D’aussi loin qu’elle se souvienne, Martine Brousse, cofondatrice de la Voix de l’Enfant, a toujours eu à cœur de défendre les enfants, n’ayant jamais supporté l’injustice.
« Un enfant a la vie devant lui. Tout ce qui lui porte atteinte le marque à jamais ». C’est pour cette raison qu’il faut le protéger, entendre ce qu’il dit et lui porter assistance à chaque fois que cela est nécessaire, quitte à s’occuper de ce qui ne nous regarde pas, une phrase prononcée par Carole Bouquet, dès le début de son engagement pour cette cause et qui est le sous-titre du livre qu’elles viennent de coécrire.
Une vie au service des enfants en détresse
Éducatrice spécialisée pour enfants, Martine Brousse s’engage dès ses études en partant en stage en septembre 1979 au Cambodge où elle découvre la réalité : des enfants réfugiés, pour lesquels avec d‘autres, elle décrochera 300 visas et les fera accueillir dans des familles françaises. Pour ne pas rajouter au déchirement de l’exil la froideur d’un séjour en institution.
Elle passe ensuite 10 ans à Meaux, au Tremplin, où elle permet, par la création d’un CAT, l’accès à l’autonomie pour des jeunes handicapés physiques, heureux d’habiter en appartements. Elle n’oublie pas le Cambodge et le Laos, en accueillant de jeunes handicapés physiques, victimes des mines antipersonnel.
Si La Voix de l’Enfant a démarré au Cambodge, en unissant les forces de plusieurs associations pour sauver ensemble des enfants, c‘est dans une brasserie à Denfert en 1981 que le nom est trouvé autour des mots clés : enfance, parole, silence, partage.
Donner des outils à tous les professionnels pour mieux protéger les enfants
Toujours ancrée dans le terrain, Martine comprend vite que le droit peut sauver des vies et s’y forme. En rencontrant magistrats et policiers elle a permis, avec son association fédérative, de mettre en place des unités d’accueil médico-judiciaires pédiatriques (UAMJP, 64 à ce jour) et des salles de confrontation protégée (3 à ce jour), où l’enfant qui témoigne n’a pas à rencontrer à nouveau son agresseur.

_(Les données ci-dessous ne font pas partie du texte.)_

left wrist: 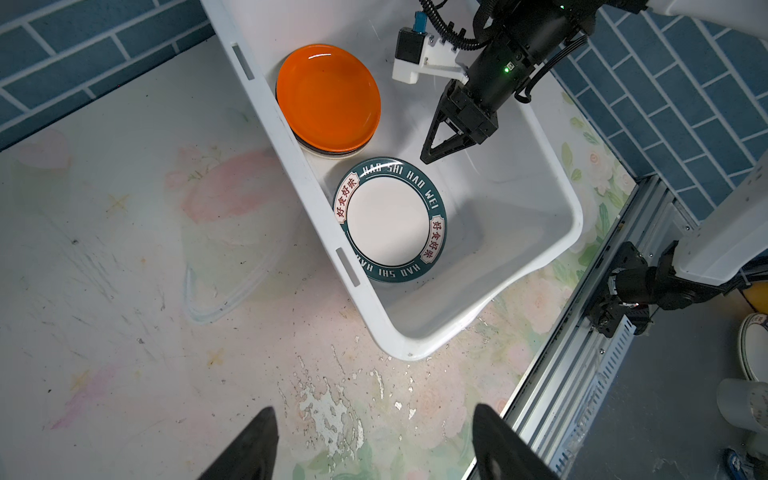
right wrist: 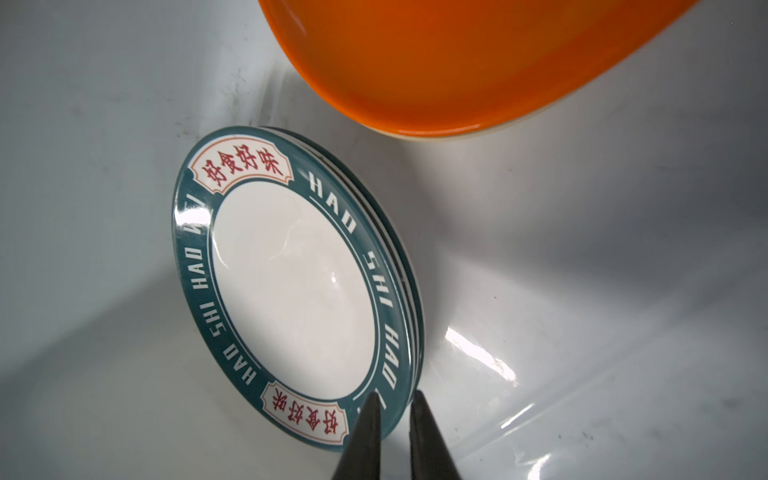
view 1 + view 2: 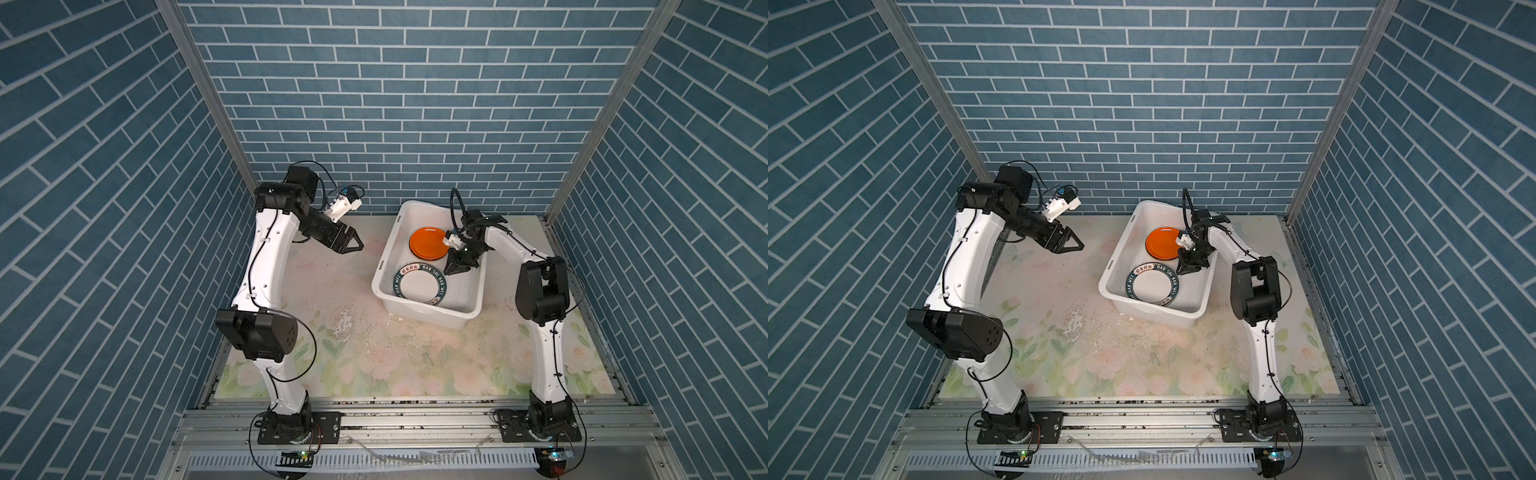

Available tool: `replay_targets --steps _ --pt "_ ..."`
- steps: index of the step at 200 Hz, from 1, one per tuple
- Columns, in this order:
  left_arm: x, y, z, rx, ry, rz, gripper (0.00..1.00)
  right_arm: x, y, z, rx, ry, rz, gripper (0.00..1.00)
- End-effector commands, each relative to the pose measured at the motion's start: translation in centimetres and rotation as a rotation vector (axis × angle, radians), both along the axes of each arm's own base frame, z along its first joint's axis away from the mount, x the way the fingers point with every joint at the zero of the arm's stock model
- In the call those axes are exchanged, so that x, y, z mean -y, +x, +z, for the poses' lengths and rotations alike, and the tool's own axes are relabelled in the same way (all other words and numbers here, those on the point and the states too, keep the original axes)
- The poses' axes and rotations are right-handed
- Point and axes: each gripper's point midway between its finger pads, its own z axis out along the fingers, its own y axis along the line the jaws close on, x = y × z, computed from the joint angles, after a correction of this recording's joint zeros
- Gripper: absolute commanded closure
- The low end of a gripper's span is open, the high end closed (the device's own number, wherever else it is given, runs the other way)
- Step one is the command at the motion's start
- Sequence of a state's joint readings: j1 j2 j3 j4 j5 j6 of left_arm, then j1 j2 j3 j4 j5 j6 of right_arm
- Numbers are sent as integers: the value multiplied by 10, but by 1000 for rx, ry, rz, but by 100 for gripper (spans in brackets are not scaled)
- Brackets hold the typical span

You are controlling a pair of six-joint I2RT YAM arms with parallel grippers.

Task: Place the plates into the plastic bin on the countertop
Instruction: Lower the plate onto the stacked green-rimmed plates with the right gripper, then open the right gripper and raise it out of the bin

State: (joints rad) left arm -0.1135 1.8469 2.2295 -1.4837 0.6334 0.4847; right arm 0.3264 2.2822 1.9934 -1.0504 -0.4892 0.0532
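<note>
A glossy white plate [image 1: 390, 220] with a dark-green rim lettered "HAO SHI HAO WEI" plus red Chinese characters tops a stack in the smooth white plastic bin [image 1: 575, 224], beside an orange plate [image 1: 328, 95]. The right hand [image 1: 428, 157] has its fingers nearly together at that rim; whether they pinch it, I cannot tell. The left hand [image 1: 372, 415] hangs spread over the scuffed floral worktop [image 1: 124, 291].
</note>
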Motion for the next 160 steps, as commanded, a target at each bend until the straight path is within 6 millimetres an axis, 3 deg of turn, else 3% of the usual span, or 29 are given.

Cette chaleur, cet accueil, cette écoute de chacun et ce pragmatisme font partie de l’ADN de Martine Brousse, qui voit toujours l’intérêt supérieur de l’enfant, et cherche à le protéger au mieux. « La France a les meilleures lois du monde dans ce domaine, mais ne les applique pas, d’où tant de drames ».
Faire tomber les secrets de famille
Martine Brousse souligne toujours le chemin parcouru, la légitimité acquise par l’engagement sur le terrain depuis 38 ans, les 11% d’appels en plus sur le 119, avec des enfants qui osent dire les choses. Il faut désacraliser les parents, surtout lorsqu’ils sont violents. « Et lever le tabou sur le secret familial, car un secret partagé évite les dangers – les pères incestueux ne sont pas des récidivistes ». Et l’union des actions associatives fait la force du combat pour la protection de l’enfance.
L’esprit d’équipe au service des plus vulnérables
Aujourd’hui, en France, il meurt un enfant tous les deux jours, victime de mauvais traitements. Les enfants doivent oser parler et nous devons les entendre. Le 119 est le numéro d’appel dédié aux enfants et à toutes celles et ceux qui ont un doute. Parlez-en, prenez conseil au 119. Lorsqu’un enfant souffre, vous occuper de ce qui ne vous regarde pas permet de sauver des vies.
Comme Martine Brousse, faisons nôtre cette phrase qui figure dans la Déclaration des droits de l’enfant, établie le 21 novembre 1959 : « L’humanité se doit de donner à l’enfant le meilleur d’elle-même. »
Anne-Claire Gagnon
Mid&Flandres
– Enfants maltraités est un livre collectif qui présente des cas de maltraitance infantile et donne la parole aux professionnels (procureur, pédiatre légiste, pédopsychiatre, gendarme, médecin coordonnateur d’UAMJP) pour montrer comment, tous ensemble, nous pouvons venir en aide à tous les enfants et prévenir tant de drames, trop quotidiens. Éditions du Cherche-Midi – €18.
– La Voix de l’Enfant fédère 80 associations membres qui interviennent dans 103 pays.